我想将beautifulsoup的输出安排到pandas数据帧。
import pandas as pd
import requests
import bs4
import urllib, json
Cik = '824142'
url = 'https://api.ustals.com/v1/indicators/xbrl?indicators=EarningsPerShareDiluted,NetIncomeLoss'\
',Revenues,ProfitLoss,DividendsCommonStockCash,Assets,Liabilities'\
'&frequency=q&period_type=end_date&companies={s}&token=KUNwBJE78kDQMUfoC3g'
response = requests.get(url.format(s=Cik))

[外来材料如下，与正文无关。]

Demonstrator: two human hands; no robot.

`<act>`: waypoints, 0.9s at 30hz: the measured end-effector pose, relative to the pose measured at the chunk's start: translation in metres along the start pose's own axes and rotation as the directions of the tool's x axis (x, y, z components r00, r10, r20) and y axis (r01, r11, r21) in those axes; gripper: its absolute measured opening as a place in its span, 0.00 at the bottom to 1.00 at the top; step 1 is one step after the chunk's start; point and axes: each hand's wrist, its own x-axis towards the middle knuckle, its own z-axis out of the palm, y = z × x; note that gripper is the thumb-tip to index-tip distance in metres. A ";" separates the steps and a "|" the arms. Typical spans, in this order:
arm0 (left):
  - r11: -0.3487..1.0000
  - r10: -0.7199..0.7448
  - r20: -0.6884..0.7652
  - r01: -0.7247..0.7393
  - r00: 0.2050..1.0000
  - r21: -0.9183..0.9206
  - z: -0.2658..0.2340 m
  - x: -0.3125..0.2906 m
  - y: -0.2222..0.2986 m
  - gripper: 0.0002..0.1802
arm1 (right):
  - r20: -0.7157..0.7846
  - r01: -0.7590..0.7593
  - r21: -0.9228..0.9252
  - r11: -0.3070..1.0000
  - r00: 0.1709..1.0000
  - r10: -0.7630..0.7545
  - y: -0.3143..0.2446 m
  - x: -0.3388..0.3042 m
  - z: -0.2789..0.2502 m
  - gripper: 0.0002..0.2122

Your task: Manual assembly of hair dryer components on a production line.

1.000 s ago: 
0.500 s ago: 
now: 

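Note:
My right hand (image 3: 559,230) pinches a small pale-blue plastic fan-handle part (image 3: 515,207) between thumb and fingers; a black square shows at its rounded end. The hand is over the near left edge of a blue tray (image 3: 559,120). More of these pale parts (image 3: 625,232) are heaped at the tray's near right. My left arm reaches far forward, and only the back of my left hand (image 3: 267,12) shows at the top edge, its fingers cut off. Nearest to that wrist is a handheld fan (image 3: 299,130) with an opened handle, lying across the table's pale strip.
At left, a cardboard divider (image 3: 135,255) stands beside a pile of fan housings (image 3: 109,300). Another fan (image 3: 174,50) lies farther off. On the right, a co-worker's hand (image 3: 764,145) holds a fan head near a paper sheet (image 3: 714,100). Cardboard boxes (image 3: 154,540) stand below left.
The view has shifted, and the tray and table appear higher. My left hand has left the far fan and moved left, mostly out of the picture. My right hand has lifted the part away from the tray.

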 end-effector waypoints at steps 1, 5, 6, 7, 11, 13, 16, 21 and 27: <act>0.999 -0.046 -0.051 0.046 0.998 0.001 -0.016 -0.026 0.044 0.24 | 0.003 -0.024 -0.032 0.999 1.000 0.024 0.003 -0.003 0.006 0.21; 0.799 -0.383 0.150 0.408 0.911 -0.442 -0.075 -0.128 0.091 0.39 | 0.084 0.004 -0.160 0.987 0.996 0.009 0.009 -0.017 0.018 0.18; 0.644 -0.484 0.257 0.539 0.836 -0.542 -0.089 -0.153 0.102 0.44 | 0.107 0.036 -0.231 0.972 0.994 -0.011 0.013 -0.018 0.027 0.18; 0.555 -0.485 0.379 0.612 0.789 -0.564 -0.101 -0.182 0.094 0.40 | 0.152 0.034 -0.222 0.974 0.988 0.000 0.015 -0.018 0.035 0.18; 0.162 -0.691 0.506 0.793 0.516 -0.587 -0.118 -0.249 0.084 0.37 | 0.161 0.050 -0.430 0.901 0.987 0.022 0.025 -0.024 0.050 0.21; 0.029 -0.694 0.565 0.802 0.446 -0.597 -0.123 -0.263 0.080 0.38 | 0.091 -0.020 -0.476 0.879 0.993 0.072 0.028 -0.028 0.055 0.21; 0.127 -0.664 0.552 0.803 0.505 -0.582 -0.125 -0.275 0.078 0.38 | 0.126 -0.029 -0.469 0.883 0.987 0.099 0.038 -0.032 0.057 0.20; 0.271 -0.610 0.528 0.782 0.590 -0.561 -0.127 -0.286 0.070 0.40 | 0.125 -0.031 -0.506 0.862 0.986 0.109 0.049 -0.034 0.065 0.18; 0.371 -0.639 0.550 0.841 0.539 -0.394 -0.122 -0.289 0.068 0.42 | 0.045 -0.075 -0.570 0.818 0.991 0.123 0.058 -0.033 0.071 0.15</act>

page_data = bs4.BeautifulSoup(response.text, "html.parser")
print page_data
页面数据的输出
company_id,indicator_id,2011-07-30,2011-10-29,2012-04-28,2012-07-28,2012-10-27,2013-05-04,2013-08-03,2013-11-
02,2014-02-01,2014-05-03,2014-11-01,2015-05-02,2015-08-01,2015-10-31,2016-01-30,2016-04-30,2016-07-30,2016-10-29,2017-01-28,2017-04-29,2017-07-29,2017-10-28
1318008,Assets,343367000,357805000,378926000,418145000,438136000,416984000,450963000,465777000,443403000,454455000,499572000,505547000,457355000,441070000,414695000,422148000,432561000,453028000,426683000,447436000,468867000,496269000
1318008,EarningsPerShareDiluted,0.08,0.45,0.14,0.07,0.4,0.08,0.16,0.39,0.89,0.09,0.54,0.09,0.11,0.36,0.48,-0.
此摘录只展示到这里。